Task details ::
Print the whole listing again, exactly as it stands.

★ ★ ★ ★

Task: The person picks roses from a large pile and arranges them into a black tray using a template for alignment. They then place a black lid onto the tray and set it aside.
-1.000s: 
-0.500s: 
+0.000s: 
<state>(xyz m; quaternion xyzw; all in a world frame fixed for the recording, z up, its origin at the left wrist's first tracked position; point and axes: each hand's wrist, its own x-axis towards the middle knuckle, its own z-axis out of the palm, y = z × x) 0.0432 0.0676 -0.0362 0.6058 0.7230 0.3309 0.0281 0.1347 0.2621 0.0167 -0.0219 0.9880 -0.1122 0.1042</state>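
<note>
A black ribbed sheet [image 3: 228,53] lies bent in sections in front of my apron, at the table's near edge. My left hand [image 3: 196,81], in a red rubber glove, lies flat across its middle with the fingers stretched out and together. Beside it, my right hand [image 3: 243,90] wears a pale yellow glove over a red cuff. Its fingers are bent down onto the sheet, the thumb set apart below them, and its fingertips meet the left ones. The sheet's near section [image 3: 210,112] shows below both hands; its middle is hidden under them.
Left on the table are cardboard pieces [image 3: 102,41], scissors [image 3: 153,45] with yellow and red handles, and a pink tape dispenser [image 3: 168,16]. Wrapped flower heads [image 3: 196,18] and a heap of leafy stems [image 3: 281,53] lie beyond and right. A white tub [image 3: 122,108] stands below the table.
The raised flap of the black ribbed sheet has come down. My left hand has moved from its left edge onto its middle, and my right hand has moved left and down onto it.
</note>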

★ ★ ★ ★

Output for this task ::
Task: The person picks roses from a large pile and arranges them into a black tray using a template for alignment. They then place a black lid onto the tray and set it aside.
-1.000s: 
-0.500s: 
+0.000s: 
<state>(xyz m; quaternion xyzw; all in a world frame fixed for the recording, z up, its origin at the left wrist's first tracked position; point and axes: each hand's wrist, its own x-axis towards the middle knuckle, its own z-axis out of the palm, y = z × x) 0.0432 0.0676 -0.0362 0.6058 0.7230 0.3309 0.0281 0.1347 0.2621 0.0167 -0.0219 0.9880 -0.1122 0.1042</state>
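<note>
A black ribbed sheet [image 3: 228,53] lies bent in sections in front of my apron, at the table's near edge. My left hand [image 3: 196,81], in a red rubber glove, lies flat across its middle with the fingers stretched out and together. Beside it, my right hand [image 3: 243,90] wears a pale yellow glove over a red cuff. Its fingers are bent down onto the sheet, the thumb set apart below them, and its fingertips meet the left ones. The sheet's near section [image 3: 210,112] shows below both hands; its middle is hidden under them.
Left on the table are cardboard pieces [image 3: 102,41], scissors [image 3: 153,45] with yellow and red handles, and a pink tape dispenser [image 3: 168,16]. Wrapped flower heads [image 3: 196,18] and a heap of leafy stems [image 3: 281,53] lie beyond and right. A white tub [image 3: 122,108] stands below the table.
The raised flap of the black ribbed sheet has come down. My left hand has moved from its left edge onto its middle, and my right hand has moved left and down onto it.
</note>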

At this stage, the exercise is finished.